Problem requirements =>
Extract from the entries below, exactly as given, only the lines from the line containing "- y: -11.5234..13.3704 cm" to the line containing "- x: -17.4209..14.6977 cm", both lines included.

+---+

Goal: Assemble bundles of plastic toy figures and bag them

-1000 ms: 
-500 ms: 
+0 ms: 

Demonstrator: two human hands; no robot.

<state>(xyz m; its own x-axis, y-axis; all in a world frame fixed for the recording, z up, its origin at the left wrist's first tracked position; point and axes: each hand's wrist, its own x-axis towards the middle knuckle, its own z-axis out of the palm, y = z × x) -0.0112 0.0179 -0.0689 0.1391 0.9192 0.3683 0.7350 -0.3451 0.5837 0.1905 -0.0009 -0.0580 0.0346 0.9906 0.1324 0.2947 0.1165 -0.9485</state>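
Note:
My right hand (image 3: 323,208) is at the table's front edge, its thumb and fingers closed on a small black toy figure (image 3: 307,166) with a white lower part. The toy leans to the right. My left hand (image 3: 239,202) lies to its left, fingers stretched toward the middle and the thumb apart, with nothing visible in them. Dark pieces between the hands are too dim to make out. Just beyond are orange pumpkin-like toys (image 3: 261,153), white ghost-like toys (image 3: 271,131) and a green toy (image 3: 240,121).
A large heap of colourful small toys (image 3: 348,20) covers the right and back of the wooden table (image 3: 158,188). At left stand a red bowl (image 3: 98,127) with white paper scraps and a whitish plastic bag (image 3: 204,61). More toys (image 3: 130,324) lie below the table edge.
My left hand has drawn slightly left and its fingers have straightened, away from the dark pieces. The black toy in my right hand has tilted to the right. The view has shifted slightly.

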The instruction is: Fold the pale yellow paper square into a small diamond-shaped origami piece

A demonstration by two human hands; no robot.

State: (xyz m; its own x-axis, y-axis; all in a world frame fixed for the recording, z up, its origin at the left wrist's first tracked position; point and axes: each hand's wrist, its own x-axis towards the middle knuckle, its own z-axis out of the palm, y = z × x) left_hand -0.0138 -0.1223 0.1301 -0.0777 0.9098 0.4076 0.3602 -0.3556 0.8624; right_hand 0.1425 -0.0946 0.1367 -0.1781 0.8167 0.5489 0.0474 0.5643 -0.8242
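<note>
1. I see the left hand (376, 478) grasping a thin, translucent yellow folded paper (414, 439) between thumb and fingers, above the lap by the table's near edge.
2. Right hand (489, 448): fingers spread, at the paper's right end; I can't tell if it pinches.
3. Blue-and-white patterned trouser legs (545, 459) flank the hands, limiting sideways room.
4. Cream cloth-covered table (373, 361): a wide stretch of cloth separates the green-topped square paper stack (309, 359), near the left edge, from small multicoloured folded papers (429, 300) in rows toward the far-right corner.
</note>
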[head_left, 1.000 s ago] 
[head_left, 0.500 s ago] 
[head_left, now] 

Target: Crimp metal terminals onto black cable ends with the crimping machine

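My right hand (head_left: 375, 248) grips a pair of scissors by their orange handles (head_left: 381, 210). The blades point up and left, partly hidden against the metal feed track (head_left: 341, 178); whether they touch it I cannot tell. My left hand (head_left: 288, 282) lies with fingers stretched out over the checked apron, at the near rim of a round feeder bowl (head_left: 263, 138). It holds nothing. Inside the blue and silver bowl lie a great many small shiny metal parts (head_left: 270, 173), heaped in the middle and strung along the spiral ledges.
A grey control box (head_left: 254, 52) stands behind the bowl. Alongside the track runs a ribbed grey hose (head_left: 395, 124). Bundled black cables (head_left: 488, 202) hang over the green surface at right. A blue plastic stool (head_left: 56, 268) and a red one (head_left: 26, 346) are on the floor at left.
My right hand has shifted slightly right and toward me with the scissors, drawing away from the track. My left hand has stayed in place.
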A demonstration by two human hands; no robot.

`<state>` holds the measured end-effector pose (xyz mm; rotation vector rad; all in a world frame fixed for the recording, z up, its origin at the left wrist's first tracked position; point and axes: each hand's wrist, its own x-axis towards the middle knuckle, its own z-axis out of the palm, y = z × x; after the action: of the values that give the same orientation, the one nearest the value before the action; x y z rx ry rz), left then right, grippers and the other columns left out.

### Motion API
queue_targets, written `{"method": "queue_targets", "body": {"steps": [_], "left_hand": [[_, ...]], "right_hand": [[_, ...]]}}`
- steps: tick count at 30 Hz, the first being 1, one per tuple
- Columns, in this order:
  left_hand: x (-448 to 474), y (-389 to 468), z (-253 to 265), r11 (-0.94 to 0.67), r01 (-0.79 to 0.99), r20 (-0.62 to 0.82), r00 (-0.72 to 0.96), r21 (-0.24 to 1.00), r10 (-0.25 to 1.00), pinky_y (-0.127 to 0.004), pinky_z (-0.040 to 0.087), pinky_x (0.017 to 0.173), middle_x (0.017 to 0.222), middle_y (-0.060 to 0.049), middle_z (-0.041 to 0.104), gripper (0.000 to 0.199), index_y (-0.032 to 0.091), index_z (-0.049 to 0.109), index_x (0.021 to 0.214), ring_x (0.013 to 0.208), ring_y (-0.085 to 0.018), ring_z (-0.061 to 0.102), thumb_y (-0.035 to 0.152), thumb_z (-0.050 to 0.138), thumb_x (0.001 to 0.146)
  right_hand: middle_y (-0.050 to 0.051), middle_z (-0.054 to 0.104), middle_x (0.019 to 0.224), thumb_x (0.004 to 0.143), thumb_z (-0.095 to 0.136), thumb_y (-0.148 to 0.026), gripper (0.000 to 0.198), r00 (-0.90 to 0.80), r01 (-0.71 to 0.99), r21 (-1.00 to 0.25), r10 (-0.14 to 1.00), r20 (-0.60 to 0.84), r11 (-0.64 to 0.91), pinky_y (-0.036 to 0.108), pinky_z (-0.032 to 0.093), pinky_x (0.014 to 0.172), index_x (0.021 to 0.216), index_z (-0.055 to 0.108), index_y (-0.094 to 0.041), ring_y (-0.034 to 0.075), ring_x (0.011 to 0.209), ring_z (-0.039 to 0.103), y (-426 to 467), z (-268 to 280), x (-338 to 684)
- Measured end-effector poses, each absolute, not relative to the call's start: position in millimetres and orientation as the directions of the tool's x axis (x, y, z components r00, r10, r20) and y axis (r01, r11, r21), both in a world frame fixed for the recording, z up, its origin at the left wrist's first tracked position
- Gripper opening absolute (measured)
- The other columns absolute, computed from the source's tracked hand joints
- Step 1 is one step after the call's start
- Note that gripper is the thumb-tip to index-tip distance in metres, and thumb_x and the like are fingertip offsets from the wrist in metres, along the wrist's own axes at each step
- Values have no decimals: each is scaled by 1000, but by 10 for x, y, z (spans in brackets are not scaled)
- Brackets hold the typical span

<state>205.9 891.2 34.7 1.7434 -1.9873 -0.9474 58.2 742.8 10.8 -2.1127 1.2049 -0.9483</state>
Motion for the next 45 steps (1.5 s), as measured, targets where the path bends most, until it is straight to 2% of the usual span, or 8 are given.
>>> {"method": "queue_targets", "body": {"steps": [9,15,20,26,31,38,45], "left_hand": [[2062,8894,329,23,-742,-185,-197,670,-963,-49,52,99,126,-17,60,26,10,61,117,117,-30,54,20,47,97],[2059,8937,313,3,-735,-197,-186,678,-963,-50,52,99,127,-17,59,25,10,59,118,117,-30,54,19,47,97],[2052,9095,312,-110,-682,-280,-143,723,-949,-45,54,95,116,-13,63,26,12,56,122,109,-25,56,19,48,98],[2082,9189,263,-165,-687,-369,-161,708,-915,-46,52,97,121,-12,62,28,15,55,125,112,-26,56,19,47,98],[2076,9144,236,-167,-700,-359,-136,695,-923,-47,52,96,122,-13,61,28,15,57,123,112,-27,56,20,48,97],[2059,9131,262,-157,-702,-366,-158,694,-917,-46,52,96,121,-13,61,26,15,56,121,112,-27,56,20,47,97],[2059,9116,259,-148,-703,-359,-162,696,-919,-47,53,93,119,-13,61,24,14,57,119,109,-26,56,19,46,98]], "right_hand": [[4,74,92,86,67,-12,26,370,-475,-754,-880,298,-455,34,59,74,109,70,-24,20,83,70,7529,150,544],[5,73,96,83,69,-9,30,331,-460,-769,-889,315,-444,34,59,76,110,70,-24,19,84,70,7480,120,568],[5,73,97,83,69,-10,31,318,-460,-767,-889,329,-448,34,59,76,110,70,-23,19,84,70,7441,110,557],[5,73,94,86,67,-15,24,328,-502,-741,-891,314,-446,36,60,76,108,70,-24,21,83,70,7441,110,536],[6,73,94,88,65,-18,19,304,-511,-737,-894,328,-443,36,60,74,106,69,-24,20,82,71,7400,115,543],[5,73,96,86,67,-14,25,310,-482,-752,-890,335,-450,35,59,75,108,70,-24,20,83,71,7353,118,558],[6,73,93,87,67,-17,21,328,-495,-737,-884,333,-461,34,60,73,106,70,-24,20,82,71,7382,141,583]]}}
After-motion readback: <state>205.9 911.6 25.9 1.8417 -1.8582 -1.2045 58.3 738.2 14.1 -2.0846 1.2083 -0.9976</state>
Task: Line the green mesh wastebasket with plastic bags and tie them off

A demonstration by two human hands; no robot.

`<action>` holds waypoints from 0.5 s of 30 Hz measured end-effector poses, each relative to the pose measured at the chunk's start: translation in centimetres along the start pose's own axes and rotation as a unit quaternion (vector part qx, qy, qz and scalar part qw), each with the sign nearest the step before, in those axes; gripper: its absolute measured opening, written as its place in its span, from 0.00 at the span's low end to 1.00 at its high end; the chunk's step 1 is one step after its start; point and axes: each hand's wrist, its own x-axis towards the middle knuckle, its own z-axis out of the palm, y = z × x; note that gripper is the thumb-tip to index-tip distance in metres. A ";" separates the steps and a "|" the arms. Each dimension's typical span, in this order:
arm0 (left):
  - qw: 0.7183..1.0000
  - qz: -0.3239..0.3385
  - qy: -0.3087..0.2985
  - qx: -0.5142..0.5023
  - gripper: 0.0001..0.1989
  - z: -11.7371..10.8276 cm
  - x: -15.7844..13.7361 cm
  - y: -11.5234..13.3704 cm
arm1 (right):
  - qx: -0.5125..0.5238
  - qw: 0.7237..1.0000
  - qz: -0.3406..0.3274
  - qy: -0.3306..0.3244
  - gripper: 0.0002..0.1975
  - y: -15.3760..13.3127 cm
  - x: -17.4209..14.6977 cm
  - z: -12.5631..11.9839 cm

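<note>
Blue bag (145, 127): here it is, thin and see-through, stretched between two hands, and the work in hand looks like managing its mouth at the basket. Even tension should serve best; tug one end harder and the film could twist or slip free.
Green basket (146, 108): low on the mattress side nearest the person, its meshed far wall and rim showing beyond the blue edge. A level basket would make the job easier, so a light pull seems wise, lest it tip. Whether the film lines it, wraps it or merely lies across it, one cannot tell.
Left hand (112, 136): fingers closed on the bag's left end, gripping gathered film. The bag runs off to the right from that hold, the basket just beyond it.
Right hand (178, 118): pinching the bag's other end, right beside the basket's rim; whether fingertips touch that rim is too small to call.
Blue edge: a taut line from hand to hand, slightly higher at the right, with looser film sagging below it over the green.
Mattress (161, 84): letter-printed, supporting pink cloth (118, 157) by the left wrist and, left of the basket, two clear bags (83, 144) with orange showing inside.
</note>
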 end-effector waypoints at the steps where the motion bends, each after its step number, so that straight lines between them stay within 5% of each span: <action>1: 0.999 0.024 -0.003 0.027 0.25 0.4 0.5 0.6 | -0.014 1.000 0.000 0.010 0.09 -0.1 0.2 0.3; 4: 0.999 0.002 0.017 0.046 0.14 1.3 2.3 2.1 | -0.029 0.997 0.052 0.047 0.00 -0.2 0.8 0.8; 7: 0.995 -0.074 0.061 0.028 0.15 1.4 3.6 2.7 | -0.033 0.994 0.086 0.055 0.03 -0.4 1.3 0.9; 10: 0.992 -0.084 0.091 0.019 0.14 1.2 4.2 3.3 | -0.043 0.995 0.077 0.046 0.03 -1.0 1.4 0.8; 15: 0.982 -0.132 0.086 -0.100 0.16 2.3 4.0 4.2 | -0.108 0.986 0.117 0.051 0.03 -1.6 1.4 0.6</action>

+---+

Task answer =>
  - y: -11.5234..13.3704 cm
arm1 (right):
  - qx: -0.5125..0.5238
  - qw: 0.7237..1.0000
  - qz: -0.3406..0.3274
  - qy: -0.3306..0.3244
  - gripper: 0.0002..0.1975
  - y: -15.3760..13.3127 cm
  - x: -17.4209..14.6977 cm

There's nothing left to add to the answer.